* INSTRUCTIONS FOR THE TASK
The entries that follow need to be returned without any alteration.

MATERIAL SUPPLIED: Begin

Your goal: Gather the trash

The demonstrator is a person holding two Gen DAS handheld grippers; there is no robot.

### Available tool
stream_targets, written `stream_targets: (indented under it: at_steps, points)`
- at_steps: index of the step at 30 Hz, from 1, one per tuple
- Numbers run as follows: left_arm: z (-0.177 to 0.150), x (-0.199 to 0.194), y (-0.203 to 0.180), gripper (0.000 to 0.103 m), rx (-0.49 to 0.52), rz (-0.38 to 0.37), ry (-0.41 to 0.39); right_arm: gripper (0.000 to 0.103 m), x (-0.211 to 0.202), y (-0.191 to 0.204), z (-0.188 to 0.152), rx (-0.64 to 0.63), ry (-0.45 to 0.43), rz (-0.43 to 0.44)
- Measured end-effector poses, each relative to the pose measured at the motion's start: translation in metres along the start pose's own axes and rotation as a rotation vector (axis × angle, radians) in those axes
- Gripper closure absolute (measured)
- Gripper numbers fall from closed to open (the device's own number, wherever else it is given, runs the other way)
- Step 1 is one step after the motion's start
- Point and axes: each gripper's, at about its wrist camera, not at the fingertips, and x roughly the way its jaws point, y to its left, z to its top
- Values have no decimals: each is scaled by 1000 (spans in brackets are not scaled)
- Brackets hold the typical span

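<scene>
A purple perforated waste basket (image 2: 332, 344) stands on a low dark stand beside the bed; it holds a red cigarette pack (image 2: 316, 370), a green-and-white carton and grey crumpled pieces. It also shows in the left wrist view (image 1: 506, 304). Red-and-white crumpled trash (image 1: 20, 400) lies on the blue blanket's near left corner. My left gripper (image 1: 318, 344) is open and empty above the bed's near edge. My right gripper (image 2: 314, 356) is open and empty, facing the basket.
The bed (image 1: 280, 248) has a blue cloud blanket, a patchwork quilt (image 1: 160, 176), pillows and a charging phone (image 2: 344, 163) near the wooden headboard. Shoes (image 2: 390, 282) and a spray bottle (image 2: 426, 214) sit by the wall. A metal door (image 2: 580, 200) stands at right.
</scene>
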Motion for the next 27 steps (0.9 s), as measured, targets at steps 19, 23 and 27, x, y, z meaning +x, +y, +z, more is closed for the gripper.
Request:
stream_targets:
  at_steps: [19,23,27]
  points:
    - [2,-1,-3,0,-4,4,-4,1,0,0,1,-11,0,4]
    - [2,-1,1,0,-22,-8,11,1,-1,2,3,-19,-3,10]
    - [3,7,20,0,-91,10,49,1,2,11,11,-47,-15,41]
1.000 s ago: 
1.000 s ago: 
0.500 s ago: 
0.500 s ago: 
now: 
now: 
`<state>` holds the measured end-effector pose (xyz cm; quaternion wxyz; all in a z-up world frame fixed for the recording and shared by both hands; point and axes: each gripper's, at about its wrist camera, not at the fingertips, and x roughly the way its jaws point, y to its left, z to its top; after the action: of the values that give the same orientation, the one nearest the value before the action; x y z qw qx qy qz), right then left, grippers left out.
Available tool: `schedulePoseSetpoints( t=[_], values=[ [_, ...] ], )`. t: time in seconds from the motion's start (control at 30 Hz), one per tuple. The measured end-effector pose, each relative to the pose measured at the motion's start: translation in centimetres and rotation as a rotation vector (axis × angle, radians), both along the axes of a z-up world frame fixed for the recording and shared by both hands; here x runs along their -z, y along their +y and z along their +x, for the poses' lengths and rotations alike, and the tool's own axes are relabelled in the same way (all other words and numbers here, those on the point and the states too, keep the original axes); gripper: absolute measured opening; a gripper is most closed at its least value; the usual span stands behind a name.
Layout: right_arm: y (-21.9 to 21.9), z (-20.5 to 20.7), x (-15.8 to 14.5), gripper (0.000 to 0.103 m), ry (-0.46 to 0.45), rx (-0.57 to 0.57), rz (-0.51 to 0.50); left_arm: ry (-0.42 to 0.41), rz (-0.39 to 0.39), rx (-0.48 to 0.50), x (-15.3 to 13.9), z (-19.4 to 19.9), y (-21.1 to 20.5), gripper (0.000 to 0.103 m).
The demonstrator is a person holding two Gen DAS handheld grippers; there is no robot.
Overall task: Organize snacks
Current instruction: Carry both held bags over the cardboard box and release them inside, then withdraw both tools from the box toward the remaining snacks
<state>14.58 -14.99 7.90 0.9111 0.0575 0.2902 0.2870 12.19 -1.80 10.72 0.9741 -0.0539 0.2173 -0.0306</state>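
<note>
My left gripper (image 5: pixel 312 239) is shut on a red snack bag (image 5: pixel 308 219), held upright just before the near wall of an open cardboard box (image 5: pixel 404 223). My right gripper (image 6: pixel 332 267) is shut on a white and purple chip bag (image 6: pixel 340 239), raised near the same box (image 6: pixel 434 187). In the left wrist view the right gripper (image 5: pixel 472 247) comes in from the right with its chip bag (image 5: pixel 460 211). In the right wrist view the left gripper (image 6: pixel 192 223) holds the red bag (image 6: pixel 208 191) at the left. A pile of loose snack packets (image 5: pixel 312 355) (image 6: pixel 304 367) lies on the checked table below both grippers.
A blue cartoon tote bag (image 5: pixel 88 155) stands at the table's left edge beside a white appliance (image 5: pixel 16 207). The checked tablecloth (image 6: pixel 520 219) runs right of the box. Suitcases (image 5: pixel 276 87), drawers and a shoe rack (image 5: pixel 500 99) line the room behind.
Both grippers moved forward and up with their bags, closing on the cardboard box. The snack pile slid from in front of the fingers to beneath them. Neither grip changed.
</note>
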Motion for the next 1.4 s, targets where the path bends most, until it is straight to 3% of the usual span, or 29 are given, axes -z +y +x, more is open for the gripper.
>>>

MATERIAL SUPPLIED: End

* ANSWER TO THE PROBLEM
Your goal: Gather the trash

The demonstrator is a person holding two Gen DAS handheld grippers; there is no robot.

### Available tool
stream_targets, written `stream_targets: (indented under it: at_steps, points)`
- at_steps: index of the step at 30 Hz, from 1, one per tuple
- Numbers run as follows: left_arm: z (-0.177 to 0.150), x (-0.199 to 0.194), y (-0.203 to 0.180), gripper (0.000 to 0.103 m), rx (-0.49 to 0.52), rz (-0.38 to 0.37), ry (-0.41 to 0.39); right_arm: gripper (0.000 to 0.103 m), x (-0.211 to 0.202), y (-0.191 to 0.204), z (-0.188 to 0.152), rx (-0.64 to 0.63), ry (-0.45 to 0.43), rz (-0.43 to 0.44)
- Measured end-effector poses, each relative to the pose measured at the motion's start: translation in metres along the start pose's own axes and rotation as a rotation vector (axis × angle, radians) in those axes
- Gripper closure absolute (measured)
- Gripper numbers fall from closed to open (the device's own number, wherever else it is given, runs the other way)
- Step 1 is one step after the motion's start
- Point and axes: each gripper's, at about its wrist camera, not at the fingertips, and x roughly the way its jaws point, y to its left, z to its top
- Values have no decimals: each is scaled by 1000 (spans in brackets are not scaled)
- Brackets hold the typical span

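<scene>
A purple perforated waste basket (image 2: 332, 344) stands on a low dark stand beside the bed; it holds a red cigarette pack (image 2: 316, 370), a green-and-white carton and grey crumpled pieces. It also shows in the left wrist view (image 1: 506, 304). Red-and-white crumpled trash (image 1: 20, 400) lies on the blue blanket's near left corner. My left gripper (image 1: 318, 344) is open and empty above the bed's near edge. My right gripper (image 2: 314, 356) is open and empty, facing the basket.
The bed (image 1: 280, 248) has a blue cloud blanket, a patchwork quilt (image 1: 160, 176), pillows and a charging phone (image 2: 344, 163) near the wooden headboard. Shoes (image 2: 390, 282) and a spray bottle (image 2: 426, 214) sit by the wall. A metal door (image 2: 580, 200) stands at right.
</scene>
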Motion for the next 27 steps (0.9 s), as measured, targets at steps 19, 23 and 27, x, y, z meaning +x, +y, +z, more is closed for the gripper.
Request:
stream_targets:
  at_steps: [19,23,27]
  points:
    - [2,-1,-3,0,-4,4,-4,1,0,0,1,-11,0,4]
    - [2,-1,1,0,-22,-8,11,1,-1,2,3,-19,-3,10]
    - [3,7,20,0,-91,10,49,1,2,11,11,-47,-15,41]
1.000 s ago: 
1.000 s ago: 
0.500 s ago: 
0.500 s ago: 
now: 
now: 
`<state>` holds the measured end-effector pose (xyz cm; quaternion wxyz; all in a z-up world frame fixed for the recording and shared by both hands; point and axes: each gripper's, at about its wrist camera, not at the fingertips, and x roughly the way its jaws point, y to its left, z to its top; after the action: of the values that give the same orientation, the one nearest the value before the action; x y z qw qx qy qz), right then left, grippers left out.
Available tool: `schedulePoseSetpoints( t=[_], values=[ [_, ...] ], )`. t: time in seconds from the motion's start (control at 30 Hz), one per tuple. The measured end-effector pose, each relative to the pose measured at the motion's start: translation in centimetres and rotation as a rotation vector (axis × angle, radians), both along the axes of a z-up world frame fixed for the recording and shared by both hands; here x runs along their -z, y along their +y and z along their +x, for the poses' lengths and rotations alike, and the tool's own axes are relabelled in the same way (all other words and numbers here, those on the point and the states too, keep the original axes); gripper: absolute measured opening; a gripper is most closed at its least value; the usual span stands behind a name.
Layout: right_arm: y (-21.9 to 21.9), z (-20.5 to 20.7), x (-15.8 to 14.5), gripper (0.000 to 0.103 m), ry (-0.46 to 0.45), rx (-0.57 to 0.57), rz (-0.51 to 0.50); left_arm: ry (-0.42 to 0.41), rz (-0.39 to 0.39), rx (-0.48 to 0.50), x (-15.3 to 13.9), z (-19.4 to 19.9), y (-21.1 to 20.5), gripper (0.000 to 0.103 m).
The demonstrator is a person holding two Gen DAS handheld grippers; there is no robot.
Overall task: Organize snacks
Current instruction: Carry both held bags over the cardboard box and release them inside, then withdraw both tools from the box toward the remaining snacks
<state>14.58 -14.99 7.90 0.9111 0.0575 0.2902 0.2870 12.19 -1.80 10.72 0.9741 -0.0539 0.2173 -0.0306</state>
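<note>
My left gripper (image 5: pixel 312 239) is shut on a red snack bag (image 5: pixel 308 219), held upright just before the near wall of an open cardboard box (image 5: pixel 404 223). My right gripper (image 6: pixel 332 267) is shut on a white and purple chip bag (image 6: pixel 340 239), raised near the same box (image 6: pixel 434 187). In the left wrist view the right gripper (image 5: pixel 472 247) comes in from the right with its chip bag (image 5: pixel 460 211). In the right wrist view the left gripper (image 6: pixel 192 223) holds the red bag (image 6: pixel 208 191) at the left. A pile of loose snack packets (image 5: pixel 312 355) (image 6: pixel 304 367) lies on the checked table below both grippers.
A blue cartoon tote bag (image 5: pixel 88 155) stands at the table's left edge beside a white appliance (image 5: pixel 16 207). The checked tablecloth (image 6: pixel 520 219) runs right of the box. Suitcases (image 5: pixel 276 87), drawers and a shoe rack (image 5: pixel 500 99) line the room behind.
Both grippers moved forward and up with their bags, closing on the cardboard box. The snack pile slid from in front of the fingers to beneath them. Neither grip changed.
</note>
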Motion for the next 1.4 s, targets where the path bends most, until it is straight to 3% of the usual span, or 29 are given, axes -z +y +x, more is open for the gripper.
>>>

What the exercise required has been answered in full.